Aujourd’hui, il existe près de 4 000 joueurs dans le pays.
Le tennis est pratiqué dans tous les coins du Maroc. De
nouveaux clubs, de nouvelles académies sont fondés. Par
exemple, je possède une académie de tennis au Maroc. Dans
cette académie, nous avons donné les moyens à la future
génération de pouvoir travailler au Maroc pour devenir plus
forte. Nous travaillons les méthodes, les techniques et
l’état physique des joueurs.

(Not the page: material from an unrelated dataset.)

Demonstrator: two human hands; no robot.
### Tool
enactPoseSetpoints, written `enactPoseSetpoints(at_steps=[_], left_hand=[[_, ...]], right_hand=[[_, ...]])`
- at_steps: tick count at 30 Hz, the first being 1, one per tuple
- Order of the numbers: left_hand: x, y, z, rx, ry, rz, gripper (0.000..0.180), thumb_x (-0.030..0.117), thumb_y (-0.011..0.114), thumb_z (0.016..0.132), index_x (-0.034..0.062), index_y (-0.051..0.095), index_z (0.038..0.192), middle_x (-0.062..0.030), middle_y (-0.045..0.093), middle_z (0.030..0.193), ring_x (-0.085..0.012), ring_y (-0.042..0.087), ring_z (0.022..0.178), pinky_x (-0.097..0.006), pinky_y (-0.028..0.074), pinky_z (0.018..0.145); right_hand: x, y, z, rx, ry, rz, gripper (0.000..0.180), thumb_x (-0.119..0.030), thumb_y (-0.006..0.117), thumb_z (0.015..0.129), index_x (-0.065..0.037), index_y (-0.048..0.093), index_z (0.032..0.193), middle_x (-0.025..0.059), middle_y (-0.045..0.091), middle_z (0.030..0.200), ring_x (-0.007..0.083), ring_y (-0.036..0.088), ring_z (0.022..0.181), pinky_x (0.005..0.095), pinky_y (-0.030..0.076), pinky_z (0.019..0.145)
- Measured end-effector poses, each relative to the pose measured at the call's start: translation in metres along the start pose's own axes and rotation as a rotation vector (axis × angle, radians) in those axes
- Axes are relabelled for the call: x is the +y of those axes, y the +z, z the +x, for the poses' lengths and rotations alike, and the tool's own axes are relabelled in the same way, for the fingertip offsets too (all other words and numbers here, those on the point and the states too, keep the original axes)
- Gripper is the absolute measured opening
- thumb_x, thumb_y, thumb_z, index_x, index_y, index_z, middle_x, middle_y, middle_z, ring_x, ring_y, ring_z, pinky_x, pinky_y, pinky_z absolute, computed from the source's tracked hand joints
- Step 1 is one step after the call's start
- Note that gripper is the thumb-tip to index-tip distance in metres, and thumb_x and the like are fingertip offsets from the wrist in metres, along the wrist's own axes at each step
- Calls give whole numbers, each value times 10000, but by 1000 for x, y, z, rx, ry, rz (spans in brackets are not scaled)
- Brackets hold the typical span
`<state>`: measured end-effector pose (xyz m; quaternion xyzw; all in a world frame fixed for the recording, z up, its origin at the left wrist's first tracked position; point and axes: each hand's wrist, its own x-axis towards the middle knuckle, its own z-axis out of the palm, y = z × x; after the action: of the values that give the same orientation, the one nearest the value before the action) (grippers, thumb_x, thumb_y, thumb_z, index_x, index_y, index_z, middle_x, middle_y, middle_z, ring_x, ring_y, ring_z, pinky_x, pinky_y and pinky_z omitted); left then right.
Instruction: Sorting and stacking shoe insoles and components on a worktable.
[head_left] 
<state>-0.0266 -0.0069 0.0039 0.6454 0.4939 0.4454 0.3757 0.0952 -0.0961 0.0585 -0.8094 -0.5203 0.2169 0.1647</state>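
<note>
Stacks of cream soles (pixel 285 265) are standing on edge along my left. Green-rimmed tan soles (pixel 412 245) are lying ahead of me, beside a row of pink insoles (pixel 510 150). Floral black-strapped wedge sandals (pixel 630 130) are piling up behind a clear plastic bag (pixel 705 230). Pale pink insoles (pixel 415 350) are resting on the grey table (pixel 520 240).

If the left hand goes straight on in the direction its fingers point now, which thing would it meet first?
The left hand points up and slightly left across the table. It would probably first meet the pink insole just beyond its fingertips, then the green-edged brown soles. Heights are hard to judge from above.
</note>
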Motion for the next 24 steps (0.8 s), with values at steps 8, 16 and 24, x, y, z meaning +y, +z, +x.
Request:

Le but de cette académie est
d’offrir aux joueurs la possibilité de travailler au Maroc
et de ne pas immigrer aux Etats-Unis ou en Europe. De plus,
nous recevons à l’académie des joueurs qui viennent de
Suisse, d’Allemagne, de France pour jouir du climat et
de mon système d’entraînement. Ces nouveaux clubs et
académies jouent un grand rôle dans la progression du sport.
Aujourd’hui, la base des pratiquants a beaucoup augmenté, ce
qui a de bons effets sur la sélection nationale.